Data from: Approximate Bayesian computation analysis of EST-associated microsatellites indicates that the broadleaved evergreen tree Castanopsis sieboldii survived the Last Glacial Maximum in multiple refugia in Japan
Aoki, Kyoko et al. (2018), Data from: Approximate Bayesian computation analysis of EST-associated microsatellites indicates that the broadleaved evergreen tree Castanopsis sieboldii survived the Last Glacial Maximum in multiple refugia in Japan, Dryad, Dataset, https://doi.org/10.5061/dryad.5sb1219
Climatic changes have played major roles in plants’ evolutionary history. Glacial oscillations have been particularly important, but some of their effects on plants’ populations are poorly understood, including the numbers and locations of refugia in Asian warm temperate zones. In the present study, we investigated the demographic history of the broadleaved evergreen tree species Castanopsis sieboldii (Fagaceae) during the last glacial period in Japan.

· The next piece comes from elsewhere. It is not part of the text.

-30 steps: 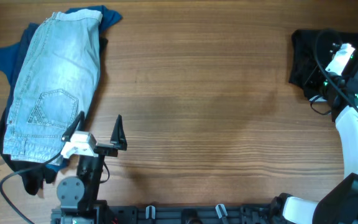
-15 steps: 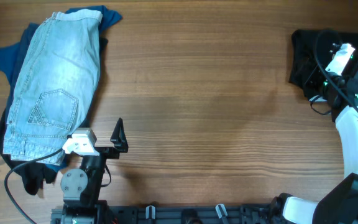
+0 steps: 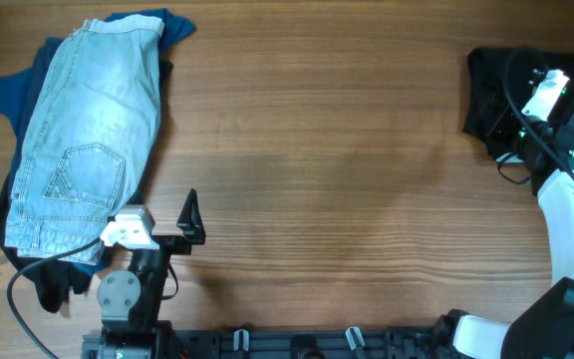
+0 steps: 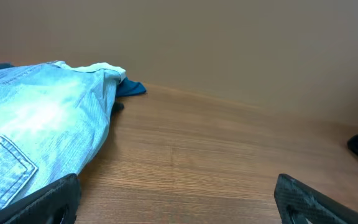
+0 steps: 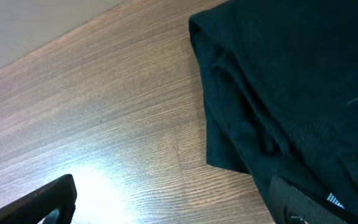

We used approximate Bayesian computation (ABC) for model comparison and parameter estimation for the demographic modelling using 27 EST associated microsatellites. We also performed the species distribution modelling (SDM). The results strongly support a demographic scenario that the Ryukyu Islands and the western parts in the main islands (Kyushu and western Shikoku) were derived from separate refugia and the eastern parts in the main islands and the Japan Sea groups were diverged from the western parts prior to the coldest stage of the Last Glacial Maximum (LGM). Our data indicate that multiple refugia survived at least one in the Ryukyu Islands, and the other three regions of the western and eastern parts and around the Japan Sea of the main islands of Japan during the LGM. The SDM analysis also suggests the potential habitats under LGM climate conditions were mainly located along the Pacific Ocean side of coastal region. Our ABC-based study helps efforts resolve the demographic history of a dominant species in warm temperate broadleaved forests during and after the last glacial period, which provides a basic model for future phylogeographical studies using this approach.